Required work
A word-for-word restatement of all the records is the required answer.
Input records section start
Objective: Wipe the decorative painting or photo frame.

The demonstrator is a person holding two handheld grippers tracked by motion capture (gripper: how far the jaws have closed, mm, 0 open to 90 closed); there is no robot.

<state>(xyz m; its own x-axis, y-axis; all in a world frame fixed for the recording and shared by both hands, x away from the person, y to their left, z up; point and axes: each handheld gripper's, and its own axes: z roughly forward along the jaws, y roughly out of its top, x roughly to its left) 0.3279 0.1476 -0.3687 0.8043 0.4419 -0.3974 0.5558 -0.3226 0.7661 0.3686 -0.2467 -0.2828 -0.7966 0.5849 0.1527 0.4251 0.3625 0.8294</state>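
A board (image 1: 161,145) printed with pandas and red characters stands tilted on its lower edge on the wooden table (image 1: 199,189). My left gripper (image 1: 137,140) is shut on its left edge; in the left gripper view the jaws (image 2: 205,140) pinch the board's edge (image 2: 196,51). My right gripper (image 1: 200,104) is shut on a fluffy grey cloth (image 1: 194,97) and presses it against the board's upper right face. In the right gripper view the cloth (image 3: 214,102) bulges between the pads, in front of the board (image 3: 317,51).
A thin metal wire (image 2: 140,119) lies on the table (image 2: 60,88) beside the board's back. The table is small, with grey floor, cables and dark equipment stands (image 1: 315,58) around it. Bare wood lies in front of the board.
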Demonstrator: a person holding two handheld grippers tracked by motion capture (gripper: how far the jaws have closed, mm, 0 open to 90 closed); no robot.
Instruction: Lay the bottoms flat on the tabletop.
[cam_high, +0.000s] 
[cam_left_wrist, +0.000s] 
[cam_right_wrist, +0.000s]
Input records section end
Output for this task
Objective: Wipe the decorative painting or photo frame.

The demonstrator is a person holding two handheld grippers tracked by motion capture (gripper: how far the jaws have closed, mm, 0 open to 90 closed); there is no robot.

<state>(xyz m; its own x-axis, y-axis; all in a world frame fixed for the recording and shared by both hands, x away from the person, y to their left, z up; point and axes: each handheld gripper's, and its own axes: z roughly forward along the jaws, y roughly out of its top, x roughly to its left) 0.3279 0.1476 -0.3687 0.8043 0.4419 -0.3974 0.5558 -0.3226 0.7661 0.3686 -0.2467 -0.2828 -0.7966 0.5849 0.1527 0.4251 0.3625 0.8294</state>
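A board (image 1: 161,145) printed with pandas and red characters stands tilted on its lower edge on the wooden table (image 1: 199,189). My left gripper (image 1: 137,140) is shut on its left edge; in the left gripper view the jaws (image 2: 205,140) pinch the board's edge (image 2: 196,51). My right gripper (image 1: 200,104) is shut on a fluffy grey cloth (image 1: 194,97) and presses it against the board's upper right face. In the right gripper view the cloth (image 3: 214,102) bulges between the pads, in front of the board (image 3: 317,51).
A thin metal wire (image 2: 140,119) lies on the table (image 2: 60,88) beside the board's back. The table is small, with grey floor, cables and dark equipment stands (image 1: 315,58) around it. Bare wood lies in front of the board.
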Demonstrator: a person holding two handheld grippers tracked by motion capture (gripper: how far the jaws have closed, mm, 0 open to 90 closed); no robot.
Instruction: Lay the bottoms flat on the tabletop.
[cam_high, +0.000s] 
[cam_left_wrist, +0.000s] 
[cam_right_wrist, +0.000s]

No part of the answer remains open.